In the end, after inserting a new point, you always have a correct hash table with grid width δ / 2 and there is at most one point in each grid square.

Runtime analysis

Only the number of insert operations for new points is relevant for the runtime. Trivially, each point must be inserted at least once, i.e. it is at Ω (n).

However, it is questionable what effect the occasional rebuilding of the hash table will have, since all known points have to be reinserted for this.

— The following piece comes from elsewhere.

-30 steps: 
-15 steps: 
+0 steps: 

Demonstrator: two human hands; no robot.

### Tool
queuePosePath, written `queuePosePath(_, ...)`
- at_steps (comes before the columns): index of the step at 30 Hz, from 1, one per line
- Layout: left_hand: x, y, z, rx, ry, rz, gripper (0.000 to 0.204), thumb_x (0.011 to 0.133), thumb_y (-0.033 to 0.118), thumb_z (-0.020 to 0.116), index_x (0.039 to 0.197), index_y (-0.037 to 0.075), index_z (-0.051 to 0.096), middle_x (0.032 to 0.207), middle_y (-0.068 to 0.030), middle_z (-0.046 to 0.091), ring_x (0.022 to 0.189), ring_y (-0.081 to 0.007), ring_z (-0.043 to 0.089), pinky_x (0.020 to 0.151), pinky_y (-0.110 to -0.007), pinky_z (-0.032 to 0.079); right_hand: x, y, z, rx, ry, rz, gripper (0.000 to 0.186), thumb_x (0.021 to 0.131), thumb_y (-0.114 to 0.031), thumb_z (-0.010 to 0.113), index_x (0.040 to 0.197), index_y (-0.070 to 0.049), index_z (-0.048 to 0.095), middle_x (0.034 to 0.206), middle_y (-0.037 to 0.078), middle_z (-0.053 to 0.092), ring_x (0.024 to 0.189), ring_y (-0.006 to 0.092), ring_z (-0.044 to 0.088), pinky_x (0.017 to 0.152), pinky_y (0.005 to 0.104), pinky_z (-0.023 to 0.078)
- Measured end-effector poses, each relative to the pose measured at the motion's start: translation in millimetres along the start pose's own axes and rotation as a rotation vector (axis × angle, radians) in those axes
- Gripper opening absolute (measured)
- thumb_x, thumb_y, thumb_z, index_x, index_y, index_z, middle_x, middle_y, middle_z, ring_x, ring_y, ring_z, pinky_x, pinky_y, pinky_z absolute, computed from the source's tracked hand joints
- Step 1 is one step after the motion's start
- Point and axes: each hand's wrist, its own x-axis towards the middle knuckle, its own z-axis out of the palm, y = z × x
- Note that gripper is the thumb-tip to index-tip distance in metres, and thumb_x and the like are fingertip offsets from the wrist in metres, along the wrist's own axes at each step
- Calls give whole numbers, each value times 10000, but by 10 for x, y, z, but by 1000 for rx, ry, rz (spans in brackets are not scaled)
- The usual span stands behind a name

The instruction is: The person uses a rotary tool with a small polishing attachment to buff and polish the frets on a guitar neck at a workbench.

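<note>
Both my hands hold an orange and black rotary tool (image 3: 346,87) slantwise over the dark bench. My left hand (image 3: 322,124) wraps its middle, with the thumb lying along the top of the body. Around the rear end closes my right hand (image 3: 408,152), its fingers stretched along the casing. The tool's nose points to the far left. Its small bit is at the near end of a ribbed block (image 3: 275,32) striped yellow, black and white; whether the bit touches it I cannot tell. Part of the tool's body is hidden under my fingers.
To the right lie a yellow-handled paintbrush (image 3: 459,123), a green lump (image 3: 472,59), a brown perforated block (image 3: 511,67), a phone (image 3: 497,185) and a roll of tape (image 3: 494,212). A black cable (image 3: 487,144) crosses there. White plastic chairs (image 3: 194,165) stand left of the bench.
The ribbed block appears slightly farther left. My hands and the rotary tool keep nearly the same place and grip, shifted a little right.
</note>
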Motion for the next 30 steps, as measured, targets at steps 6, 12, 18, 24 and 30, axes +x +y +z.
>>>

For this it is necessary to state the probability with which a new structure will be necessary when inserting the i -th point and to calculate the necessary costs. You can intuitively see that the higher the number of points, the greater the effort for the reorganization, but the lower the probability. Mathematically speaking:

The probability that the i -th inserted point establishes a distance δ '<δ is <2 / i , because for this there would have to be exactly one of the two points that establish that δ'. Since we have a total of i points, two of which meet our requirement, the probability is at most 2 / i . ${\ displaystyle P_ {i}}$ ${\ displaystyle P_ {i}}$

Let us now define the random variable . Let it be 1 if δ '<δ when inserting the i -th point, and 0 otherwise. ${\ displaystyle X_ {i} \ longrightarrow \ {0,1 \}}$

Then: The total number of insert operations is ; So the points to be inserted anyway plus the number of insert operations by the reorganization. ${\ displaystyle n + \ sum _ {i = 2} ^ {n} i \ cdot X_ {i}}$ ${\ displaystyle n}$

For the expected value can be due to its linearity say . ${\ displaystyle E (X) = \ sum _ {i = 2} ^ {n} i \ cdot E (X_ {i}) = \ sum _ {i = 2} ^ {n} i \ cdot 2 / i = 2n}$

That is, the total number of expected inserts for all reorganizations of the hash table is only 2n. Overall, the expected running time is O (n + 2n), i.e. linear.

swell

Thomas H. Cormen, Charles E. Leiserson , Ronald L. Rivest , and Clifford Stein. Algorithms - An Introduction. Oldenbourg-Verlag, 2004. ISBN 3-486-27515-1 . Pages 959–963 (Chapter 33.4: Calculating the closest pair of points).
Jon Kleinberg , Éva Tardos . Algorithm design. Pearson International Edition, 2006. ISBN 0-321-37291-3 . Pages 225ff (Divide & Conquer); Pages 741ff (randomized algorithm).